Scientific Reports volume 6, Article number: 37896 (2016) | Download Citation


The discovery of the post-perovskite transition, which is the structural transition from the perovskite to post-perovskite structure in MgSiO3 under pressure, has aroused great interests in geosciences. Despite of previous extensive studies, key factors of the post-perovsktie transition are still under hot debate primarily due to the big difficulty in performing systematic experiments under extreme conditions. Hence, search for new materials showing the post-perovskite transition under ambient pressure has been highly expected. We here report a new-type of materials Cr3AX (A = Ga, Ge; X = C, N), which exhibits the post-perovskite transition as a function of “chemical pressure” at ambient physical pressure. The detailed structural analysis indicates that the tolerance factor, which is the measure of the ionic radius mismatch, plays the key role in the post-perovskite transition. Moreover, we found a tetragonal perovskite structure with loss of inversion symmetry between the cubic perovskite and orthorhombic post-perovskite structures. This finding stimulates a search for a ferroelectric state in MgSiO3.


The discovery of the post-perovskite phase transition, which is the structural transition from the perovskite (pv) to post-perovskite (ppv) structure on the application of pressure in MgSiO3, has aroused great interests in geosciences, because this transition can well explain the discontinuity in seismic wave velocities at the deeper mantle around the D” layer1,2,3,4,5. Since this discovery, various researches have been conducted for the ppv phase of MgSiO3; however, a simple question what is the driving force of the ppv transition has not yet be revealed6,7,8,9,10. The biggest difficulty in elucidating the mechanism is that the ppv phase of MgSiO3 is stable only under extreme high pressure of ~120 GPa and unquenchable to ambient pressure1,2,3,4,5. Thus, the related materials such as CaIrO3, CaRuO3, and NaMnF3, which exhibit the ppv transition under rather lower pressures, have been investigated7,8,9,10,11,12,13,14,15. However, the key factor of the ppv transition is still under hot debate.
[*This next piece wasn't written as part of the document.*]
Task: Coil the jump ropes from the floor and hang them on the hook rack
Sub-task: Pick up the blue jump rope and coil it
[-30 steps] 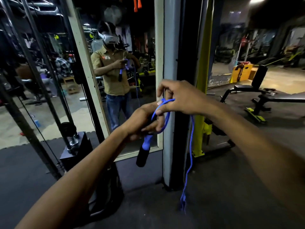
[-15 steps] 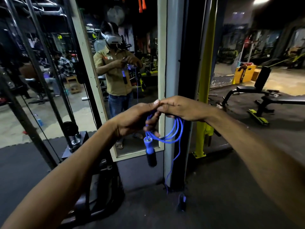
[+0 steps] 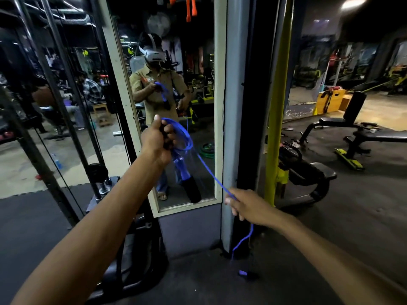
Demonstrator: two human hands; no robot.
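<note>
My left hand (image 3: 159, 140) is raised in front of the mirror and grips several loops of a blue jump rope (image 3: 187, 139). One black-and-blue handle (image 3: 189, 186) hangs below that fist. The rope runs taut down to the right into my right hand (image 3: 246, 205), which pinches it low beside the grey pillar. From there the rope drops to the floor, where the second handle (image 3: 245, 273) lies. No hook rack is identifiable in view.
A framed mirror (image 3: 217, 106) and a grey pillar (image 3: 233, 128) stand straight ahead, with a yellow post (image 3: 277, 119) to the right. Cable-machine bars (image 3: 55, 95) rise on the left. Weight benches (image 3: 352, 135) stand at right. Orange handles (image 3: 190, 7) hang overhead.
My hands were together at the coil; now my right hand has slid down and right along the rope, pulling it taut. My left hand has risen with the loops.
</note>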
We here demonstrate the ppv transition in anti-structure. The anti-structure is the structure where the positions occupied by the anions and cations are opposite to those in the original structure. We focus on a series of compounds M3AX (M = transition metal elements, A = main group elements, and X = C, N), which possess either anti-pv or anti-ppv structure, which are shown in Fig. 1(a–e), depending on the atomic species16,17,18,19. In these compounds, the Cr cations occupy the O2− sites in MgSiO3, and the A and X anions occupy the Mg2+ and Si4+ sites in MgSiO3, respectively. Even though these compounds have been investigated so far with special focus on novel electronic properties, these are also considered to be nice platforms to study the crystal chemistry concerning the ppv transition18,19. In this paper, we report the details of the structural data for two solid solutions Cr3Ga1−xGexN and Cr3GeN1−yCy, and give several insights on the ppv transition.

Figure 1: Crystal structures of the anti-perovskite and anti-post-perovskite M3AX.
Figure 1

(a) The ideal perovskite (pv) structure of the cubic Pm-3m symmetry, (b) the post-perovskite (ppv) structure of the orthorhombic Cmcm symmetry, (c) the perovskite structure of the tetragonal P4/mbm symmtery, (d) the perovskite structure of the tetragonal I4/mcm symmetry, and (e) the perovskite structure of the tetragonal P-421m symmetry. (f) The supergroup-subgroup relationships among 15 space groups, which are mathematically deduced from the assumption of rigid XCr6 octahedra20,21,22. The solid and dotted lines represent the second-order and first-order transitions, respectively. The space group inside the double line is the crystal structure discussed in this study.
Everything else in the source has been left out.